I remember working with a student in Southern California, and I presented these because he was doing his meditation on the six realms. He looked at those, just those four, and he said, “That’s what I spend my life doing.” And these are the four sufferings of the human realm. And so I can go into that if anybody’s interested.

But you can use another framework. One that I thought of in preparing for this evening’s talk is to go through every socioeconomic status that you can think of, right from a homeless person on the street to Bill Gates—the corporate executive elite—and so forth. And just go through every one. You’re going to cover all the bases that way.

And some of you may think of other frameworks, but what I want to encourage you to do now, is to come up with a framework which is going to cover the whole range of human experience, and start working through that systematically in your meditation. Deborah.

Deborah: [Unclear]

Ken: No, not really. The six reactive emotions cover most. And that’s just the six realms. Okay? But really getting into all of the different kinds of desire, different kinds of pride, different kinds of jealousy. But some framework, so that you cover the whole range of experience that you’re ever likely to encounter in yourself. This is a way of not protecting any area of your life from your practice. Janneke.

Janneke: [Unclear]

Ken: You can start at the bottom and work up. You can start at the top and work down.

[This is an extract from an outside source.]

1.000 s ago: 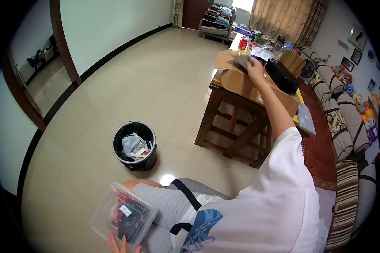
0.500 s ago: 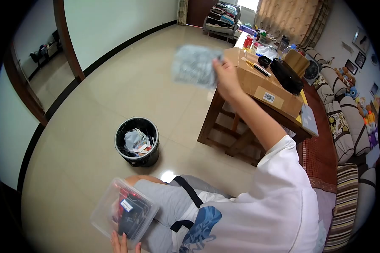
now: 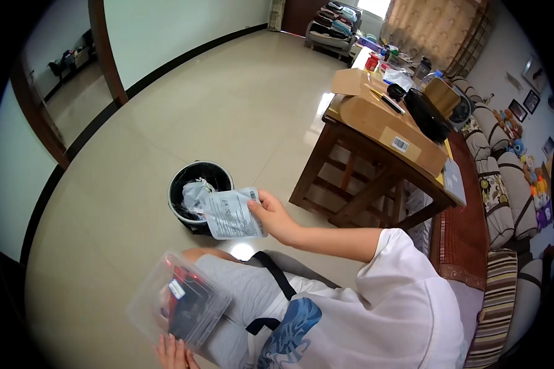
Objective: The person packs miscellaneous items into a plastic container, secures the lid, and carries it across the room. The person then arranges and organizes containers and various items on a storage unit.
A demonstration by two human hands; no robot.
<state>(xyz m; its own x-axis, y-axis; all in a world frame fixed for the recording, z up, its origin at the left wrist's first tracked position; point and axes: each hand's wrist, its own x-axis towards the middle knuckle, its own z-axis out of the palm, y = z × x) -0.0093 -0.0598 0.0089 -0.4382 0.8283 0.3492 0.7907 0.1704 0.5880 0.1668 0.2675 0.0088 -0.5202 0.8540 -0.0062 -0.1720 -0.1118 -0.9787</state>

Janneke: How much time [unclear]?

Ken: Well, that depends. I mean, we have eight meditation periods in the day. So take six of them and put one on each realm. Or put five minutes on each realm in each session. Either way is fine. And some people work better shifting the focus of the practice fairly frequently, because it keeps them awake and engaged in the practice. Other people do better taking one topic and really going into it deeply. And that’s individual variation; there isn’t a right or wrong there. So find the way that works for you.

But what I want to emphasize now is developing a method of practice for yourselves—and I can help you with this in the interviews if you wish—which ensures that you cover a whole range of human experience. Okay? Any questions about that?

Student: [Unclear]

Ken: You’re not protecting any part of your life from your practice. For instance if you think, “I’m willing to do taking and sending with every aspect except control.” You know, “I like to have control of my life. So, I’m not going to give away control, and I’m not going to take lack of control.” Okay. That’s what I mean about protecting an area of practice. And god’s realm is a lot about control.